● **Materials provided**
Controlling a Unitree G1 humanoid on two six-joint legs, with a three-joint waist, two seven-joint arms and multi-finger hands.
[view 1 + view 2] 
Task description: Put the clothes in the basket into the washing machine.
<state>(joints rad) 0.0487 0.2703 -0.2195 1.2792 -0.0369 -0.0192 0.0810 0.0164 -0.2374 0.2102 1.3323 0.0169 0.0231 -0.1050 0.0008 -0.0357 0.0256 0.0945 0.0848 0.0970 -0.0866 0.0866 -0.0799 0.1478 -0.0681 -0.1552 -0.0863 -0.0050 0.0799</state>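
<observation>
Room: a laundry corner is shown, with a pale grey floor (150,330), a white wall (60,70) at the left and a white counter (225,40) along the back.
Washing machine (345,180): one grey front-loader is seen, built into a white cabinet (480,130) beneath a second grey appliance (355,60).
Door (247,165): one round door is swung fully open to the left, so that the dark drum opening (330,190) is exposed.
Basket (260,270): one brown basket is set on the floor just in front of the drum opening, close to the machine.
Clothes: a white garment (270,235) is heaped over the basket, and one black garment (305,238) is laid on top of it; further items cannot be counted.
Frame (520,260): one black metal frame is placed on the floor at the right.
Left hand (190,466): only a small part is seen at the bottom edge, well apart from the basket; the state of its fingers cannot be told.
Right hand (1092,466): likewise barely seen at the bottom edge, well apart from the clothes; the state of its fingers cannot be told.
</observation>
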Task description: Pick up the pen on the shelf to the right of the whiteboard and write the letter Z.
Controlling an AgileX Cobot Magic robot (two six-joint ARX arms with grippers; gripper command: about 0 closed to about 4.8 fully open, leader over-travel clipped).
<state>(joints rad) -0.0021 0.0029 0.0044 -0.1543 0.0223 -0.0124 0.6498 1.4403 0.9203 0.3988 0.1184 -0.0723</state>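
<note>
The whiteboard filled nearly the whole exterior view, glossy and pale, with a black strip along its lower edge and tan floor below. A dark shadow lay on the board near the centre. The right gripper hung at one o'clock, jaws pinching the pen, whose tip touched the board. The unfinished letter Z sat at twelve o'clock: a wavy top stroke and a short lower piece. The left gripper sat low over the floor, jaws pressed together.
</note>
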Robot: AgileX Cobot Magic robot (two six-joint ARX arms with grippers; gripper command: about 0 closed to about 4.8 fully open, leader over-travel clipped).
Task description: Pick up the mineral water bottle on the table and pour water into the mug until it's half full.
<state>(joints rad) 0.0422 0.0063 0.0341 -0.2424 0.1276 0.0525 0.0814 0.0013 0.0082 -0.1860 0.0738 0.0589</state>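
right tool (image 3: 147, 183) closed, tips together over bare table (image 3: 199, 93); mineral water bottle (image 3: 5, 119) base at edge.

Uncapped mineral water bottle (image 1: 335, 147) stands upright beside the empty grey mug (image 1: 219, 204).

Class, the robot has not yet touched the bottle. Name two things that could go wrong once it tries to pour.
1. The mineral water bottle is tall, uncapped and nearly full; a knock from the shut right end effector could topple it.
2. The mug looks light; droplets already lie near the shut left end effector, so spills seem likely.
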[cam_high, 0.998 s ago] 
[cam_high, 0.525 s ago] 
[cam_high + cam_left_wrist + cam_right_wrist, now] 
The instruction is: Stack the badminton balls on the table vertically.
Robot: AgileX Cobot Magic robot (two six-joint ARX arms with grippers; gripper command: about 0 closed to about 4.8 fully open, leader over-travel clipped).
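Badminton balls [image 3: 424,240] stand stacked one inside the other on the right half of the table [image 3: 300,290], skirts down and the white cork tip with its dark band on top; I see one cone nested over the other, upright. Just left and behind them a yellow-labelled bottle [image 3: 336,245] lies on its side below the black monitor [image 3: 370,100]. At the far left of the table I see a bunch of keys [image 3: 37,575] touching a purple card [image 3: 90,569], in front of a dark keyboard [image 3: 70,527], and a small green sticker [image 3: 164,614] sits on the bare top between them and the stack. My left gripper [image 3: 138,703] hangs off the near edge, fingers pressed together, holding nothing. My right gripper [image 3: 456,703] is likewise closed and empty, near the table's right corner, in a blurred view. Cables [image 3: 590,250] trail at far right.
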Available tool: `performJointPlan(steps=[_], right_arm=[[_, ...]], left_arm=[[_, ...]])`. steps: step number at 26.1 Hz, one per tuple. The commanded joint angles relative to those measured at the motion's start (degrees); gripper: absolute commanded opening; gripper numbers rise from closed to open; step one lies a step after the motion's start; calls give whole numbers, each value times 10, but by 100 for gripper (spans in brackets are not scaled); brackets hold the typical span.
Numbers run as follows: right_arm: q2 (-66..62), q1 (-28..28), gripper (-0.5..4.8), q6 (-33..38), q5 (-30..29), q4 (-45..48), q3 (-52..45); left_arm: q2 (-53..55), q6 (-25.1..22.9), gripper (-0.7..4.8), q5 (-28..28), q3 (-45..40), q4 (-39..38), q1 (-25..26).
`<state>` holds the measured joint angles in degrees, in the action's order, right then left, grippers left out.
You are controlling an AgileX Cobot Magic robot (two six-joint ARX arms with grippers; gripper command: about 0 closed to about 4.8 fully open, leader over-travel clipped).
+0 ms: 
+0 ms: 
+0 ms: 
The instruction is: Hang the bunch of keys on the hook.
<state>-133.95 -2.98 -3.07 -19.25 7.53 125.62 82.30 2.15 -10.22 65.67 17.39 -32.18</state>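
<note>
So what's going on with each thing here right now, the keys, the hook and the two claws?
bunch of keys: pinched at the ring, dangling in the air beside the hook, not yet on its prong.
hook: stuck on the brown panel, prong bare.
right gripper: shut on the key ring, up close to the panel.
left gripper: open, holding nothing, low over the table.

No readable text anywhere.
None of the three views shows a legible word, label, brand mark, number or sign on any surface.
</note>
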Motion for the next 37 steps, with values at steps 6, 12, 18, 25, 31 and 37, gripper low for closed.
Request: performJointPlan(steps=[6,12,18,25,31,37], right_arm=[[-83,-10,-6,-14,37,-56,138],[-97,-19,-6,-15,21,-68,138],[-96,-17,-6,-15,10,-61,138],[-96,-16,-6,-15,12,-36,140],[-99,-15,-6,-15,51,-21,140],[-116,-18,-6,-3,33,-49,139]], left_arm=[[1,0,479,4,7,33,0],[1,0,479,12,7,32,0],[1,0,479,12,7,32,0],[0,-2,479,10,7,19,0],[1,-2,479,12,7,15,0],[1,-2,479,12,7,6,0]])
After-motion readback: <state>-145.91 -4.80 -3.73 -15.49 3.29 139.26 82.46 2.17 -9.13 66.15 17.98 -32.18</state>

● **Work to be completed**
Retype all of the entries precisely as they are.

● **The completed task**
Controlling a Unitree G1 humanoid on two six-joint legs, with a three-joint waist, two seven-joint arms and multi-finger hands.
[view 1 + view 2] 
Task description: Put the clothes in the basket into the washing machine.
<state>(joints rad) 0.0487 0.2703 -0.2195 1.2792 -0.0369 -0.0192 0.0810 0.0164 -0.2374 0.2102 1.3323 0.0169 0.0231 -0.1050 0.0008 -0.0357 0.0256 0.0945 0.0848 0.0970 -0.0866 0.0866 -0.0799 0.1478 -0.0681 -0.1552 -0.0863 -0.0050 0.0799</state>
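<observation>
Room: a laundry corner is shown, with a pale grey floor (150,330), a white wall (60,70) at the left and a white counter (225,40) along the back.
Washing machine (345,180): one grey front-loader is seen, built into a white cabinet (480,130) beneath a second grey appliance (355,60).
Door (247,165): one round door is swung fully open to the left, so that the dark drum opening (330,190) is exposed.
Basket (260,270): one brown basket is set on the floor just in front of the drum opening, close to the machine.
Clothes: a white garment (270,235) is heaped over the basket, and one black garment (305,238) is laid on top of it; further items cannot be counted.
Frame (520,260): one black metal frame is placed on the floor at the right.
Left hand (190,466): only a small part is seen at the bottom edge, well apart from the basket; the state of its fingers cannot be told.
Right hand (1092,466): likewise barely seen at the bottom edge, well apart from the clothes; the state of its fingers cannot be told.
</observation>
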Task description: Pick up the pen on the shelf to the right of the whiteboard and write the letter Z.
Controlling an AgileX Cobot Magic robot (two six-joint ARX arms with grippers; gripper command: about 0 closed to about 4.8 fully open, leader over-travel clipped).
<state>(joints rad) -0.0021 0.0029 0.0044 -0.1543 0.0223 -0.0124 0.6498 1.4403 0.9203 0.3988 0.1184 -0.0723</state>
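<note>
The whiteboard filled nearly the whole exterior view, glossy and pale, with a black strip along its lower edge and tan floor below. A dark shadow lay on the board near the centre. The right gripper hung at one o'clock, jaws pinching the pen, whose tip touched the board. The unfinished letter Z sat at twelve o'clock: a wavy top stroke and a short lower piece. The left gripper sat low over the floor, jaws pressed together.
</note>
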Robot: AgileX Cobot Magic robot (two six-joint ARX arms with grippers; gripper command: about 0 closed to about 4.8 fully open, leader over-travel clipped).
Task description: Pick up the mineral water bottle on the table and pour water into the mug until it's half full.
<state>(joints rad) 0.0422 0.0063 0.0341 -0.2424 0.1276 0.0525 0.0814 0.0013 0.0082 -0.1860 0.0738 0.0589</state>
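right tool (image 3: 147, 183) closed, tips together over bare table (image 3: 199, 93); mineral water bottle (image 3: 5, 119) base at edge.

Uncapped mineral water bottle (image 1: 335, 147) stands upright beside the empty grey mug (image 1: 219, 204).

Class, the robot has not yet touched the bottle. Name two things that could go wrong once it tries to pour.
1. The mineral water bottle is tall, uncapped and nearly full; a knock from the shut right end effector could topple it.
2. The mug looks light; droplets already lie near the shut left end effector, so spills seem likely.
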[cam_high, 0.998 s ago] 
[cam_high, 0.525 s ago] 
[cam_high + cam_left_wrist + cam_right_wrist, now] 
The instruction is: Stack the badminton balls on the table vertically.
Robot: AgileX Cobot Magic robot (two six-joint ARX arms with grippers; gripper command: about 0 closed to about 4.8 fully open, leader over-travel clipped).
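Badminton balls [image 3: 424,240] stand stacked one inside the other on the right half of the table [image 3: 300,290], skirts down and the white cork tip with its dark band on top; I see one cone nested over the other, upright. Just left and behind them a yellow-labelled bottle [image 3: 336,245] lies on its side below the black monitor [image 3: 370,100]. At the far left of the table I see a bunch of keys [image 3: 37,575] touching a purple card [image 3: 90,569], in front of a dark keyboard [image 3: 70,527], and a small green sticker [image 3: 164,614] sits on the bare top between them and the stack. My left gripper [image 3: 138,703] hangs off the near edge, fingers pressed together, holding nothing. My right gripper [image 3: 456,703] is likewise closed and empty, near the table's right corner, in a blurred view. Cables [image 3: 590,250] trail at far right.
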Available tool: `performJointPlan(steps=[_], right_arm=[[_, ...]], left_arm=[[_, ...]])`. steps: step number at 26.1 Hz, one per tuple. The commanded joint angles relative to those measured at the motion's start (degrees); gripper: absolute commanded opening; gripper numbers rise from closed to open; step one lies a step after the motion's start; calls give whole numbers, each value times 10, but by 100 for gripper (spans in brackets are not scaled); brackets hold the typical span.
Numbers run as follows: right_arm: q2 (-66..62), q1 (-28..28), gripper (-0.5..4.8), q6 (-33..38), q5 (-30..29), q4 (-45..48), q3 (-52..45); left_arm: q2 (-53..55), q6 (-25.1..22.9), gripper (-0.7..4.8), q5 (-28..28), q3 (-45..40), q4 (-39..38), q1 (-25..26).
`<state>` holds the measured joint angles in degrees, in the action's order, right then left, grippers left out.
You are controlling an AgileX Cobot Magic robot (two six-joint ARX arms with grippers; gripper command: about 0 closed to about 4.8 fully open, leader over-travel clipped).
+0 ms: 
+0 ms: 
+0 ms: 
The instruction is: Hang the bunch of keys on the hook.
<state>-133.95 -2.98 -3.07 -19.25 7.53 125.62 82.30 2.15 -10.22 65.67 17.39 -32.18</state>
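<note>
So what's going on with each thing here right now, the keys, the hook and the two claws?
bunch of keys: pinched at the ring, dangling in the air beside the hook, not yet on its prong.
hook: stuck on the brown panel, prong bare.
right gripper: shut on the key ring, up close to the panel.
left gripper: open, holding nothing, low over the table.

No readable text anywhere.
None of the three views shows a legible word, label, brand mark, number or sign on any surface.
</note>
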Motion for the next 37 steps, with values at steps 6, 12, 18, 25, 31 and 37, gripper low for closed.
Request: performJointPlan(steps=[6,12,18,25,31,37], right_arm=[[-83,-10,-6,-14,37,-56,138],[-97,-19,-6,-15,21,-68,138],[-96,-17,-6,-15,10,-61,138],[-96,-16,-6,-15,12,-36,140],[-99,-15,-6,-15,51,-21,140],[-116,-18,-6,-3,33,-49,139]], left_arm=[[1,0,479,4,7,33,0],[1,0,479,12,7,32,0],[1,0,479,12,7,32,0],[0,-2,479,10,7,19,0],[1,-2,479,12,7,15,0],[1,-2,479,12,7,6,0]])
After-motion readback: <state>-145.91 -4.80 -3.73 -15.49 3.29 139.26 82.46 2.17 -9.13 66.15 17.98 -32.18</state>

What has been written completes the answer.